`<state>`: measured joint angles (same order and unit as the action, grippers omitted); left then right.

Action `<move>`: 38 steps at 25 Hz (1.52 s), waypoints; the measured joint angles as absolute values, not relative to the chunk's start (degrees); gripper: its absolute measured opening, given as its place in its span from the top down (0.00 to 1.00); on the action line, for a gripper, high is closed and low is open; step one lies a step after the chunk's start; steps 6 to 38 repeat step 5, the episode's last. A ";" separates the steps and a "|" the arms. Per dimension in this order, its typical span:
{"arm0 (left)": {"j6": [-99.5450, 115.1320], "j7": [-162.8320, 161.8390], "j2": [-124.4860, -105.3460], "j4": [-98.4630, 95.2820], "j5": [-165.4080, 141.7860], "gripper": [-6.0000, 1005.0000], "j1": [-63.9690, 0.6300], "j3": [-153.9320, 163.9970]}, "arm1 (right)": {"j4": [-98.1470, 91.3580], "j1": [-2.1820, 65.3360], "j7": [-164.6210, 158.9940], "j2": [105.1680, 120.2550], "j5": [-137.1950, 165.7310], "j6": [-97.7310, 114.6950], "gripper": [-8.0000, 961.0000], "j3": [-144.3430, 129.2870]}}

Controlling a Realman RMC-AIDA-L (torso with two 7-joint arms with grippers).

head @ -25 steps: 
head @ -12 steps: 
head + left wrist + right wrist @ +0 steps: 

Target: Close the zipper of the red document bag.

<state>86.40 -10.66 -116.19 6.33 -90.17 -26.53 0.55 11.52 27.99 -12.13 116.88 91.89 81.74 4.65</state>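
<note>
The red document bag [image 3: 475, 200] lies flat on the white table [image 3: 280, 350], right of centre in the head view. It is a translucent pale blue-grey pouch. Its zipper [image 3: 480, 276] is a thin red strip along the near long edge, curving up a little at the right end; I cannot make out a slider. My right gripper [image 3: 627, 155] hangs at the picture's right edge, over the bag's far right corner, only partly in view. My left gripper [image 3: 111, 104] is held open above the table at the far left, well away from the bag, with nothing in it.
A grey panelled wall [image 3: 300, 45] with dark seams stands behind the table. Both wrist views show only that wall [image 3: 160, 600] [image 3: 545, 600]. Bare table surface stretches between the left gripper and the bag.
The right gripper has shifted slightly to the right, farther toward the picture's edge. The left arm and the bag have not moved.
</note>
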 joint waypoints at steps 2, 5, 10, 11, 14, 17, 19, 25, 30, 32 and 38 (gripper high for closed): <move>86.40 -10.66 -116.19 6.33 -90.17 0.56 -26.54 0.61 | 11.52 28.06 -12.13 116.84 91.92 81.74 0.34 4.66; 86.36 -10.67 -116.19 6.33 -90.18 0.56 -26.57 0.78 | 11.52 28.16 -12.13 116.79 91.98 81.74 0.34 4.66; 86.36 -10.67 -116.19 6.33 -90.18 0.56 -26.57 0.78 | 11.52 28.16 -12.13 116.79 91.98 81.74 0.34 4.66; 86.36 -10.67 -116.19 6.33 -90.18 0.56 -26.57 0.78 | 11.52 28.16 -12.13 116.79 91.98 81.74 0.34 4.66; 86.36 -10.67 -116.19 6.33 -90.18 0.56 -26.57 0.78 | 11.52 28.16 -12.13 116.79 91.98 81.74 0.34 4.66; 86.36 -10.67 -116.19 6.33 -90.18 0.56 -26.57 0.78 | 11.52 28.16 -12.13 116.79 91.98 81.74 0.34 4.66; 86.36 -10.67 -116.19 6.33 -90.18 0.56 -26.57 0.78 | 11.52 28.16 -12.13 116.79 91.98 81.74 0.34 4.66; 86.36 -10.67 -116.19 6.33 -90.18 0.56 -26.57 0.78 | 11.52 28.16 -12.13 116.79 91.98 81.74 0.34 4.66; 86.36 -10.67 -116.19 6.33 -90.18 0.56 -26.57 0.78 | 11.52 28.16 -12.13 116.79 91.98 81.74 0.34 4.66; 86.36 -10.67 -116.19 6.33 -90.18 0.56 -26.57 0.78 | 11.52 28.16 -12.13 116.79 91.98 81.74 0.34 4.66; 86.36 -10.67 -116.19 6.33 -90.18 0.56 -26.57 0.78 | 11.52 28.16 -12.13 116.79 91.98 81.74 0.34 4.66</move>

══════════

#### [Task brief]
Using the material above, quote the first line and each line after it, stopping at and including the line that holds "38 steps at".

#### [Your response]
`<state>`: measured joint angles (same order and unit as the action, grippers omitted); left then right.

Action `<move>`: 38 steps at 25 Hz (1.52 s), waypoints; the measured joint angles as absolute values, not relative to the chunk's start (degrees); gripper: its absolute measured opening, given as its place in its span from the top down (0.00 to 1.00); on the action line, for a gripper, high is closed and low is open; step one lies a step after the chunk's start; steps 6 to 38 repeat step 5, the episode's last. A ";" separates the steps and a "|" the arms. Per dimension in this order, its typical span:

This completes the output.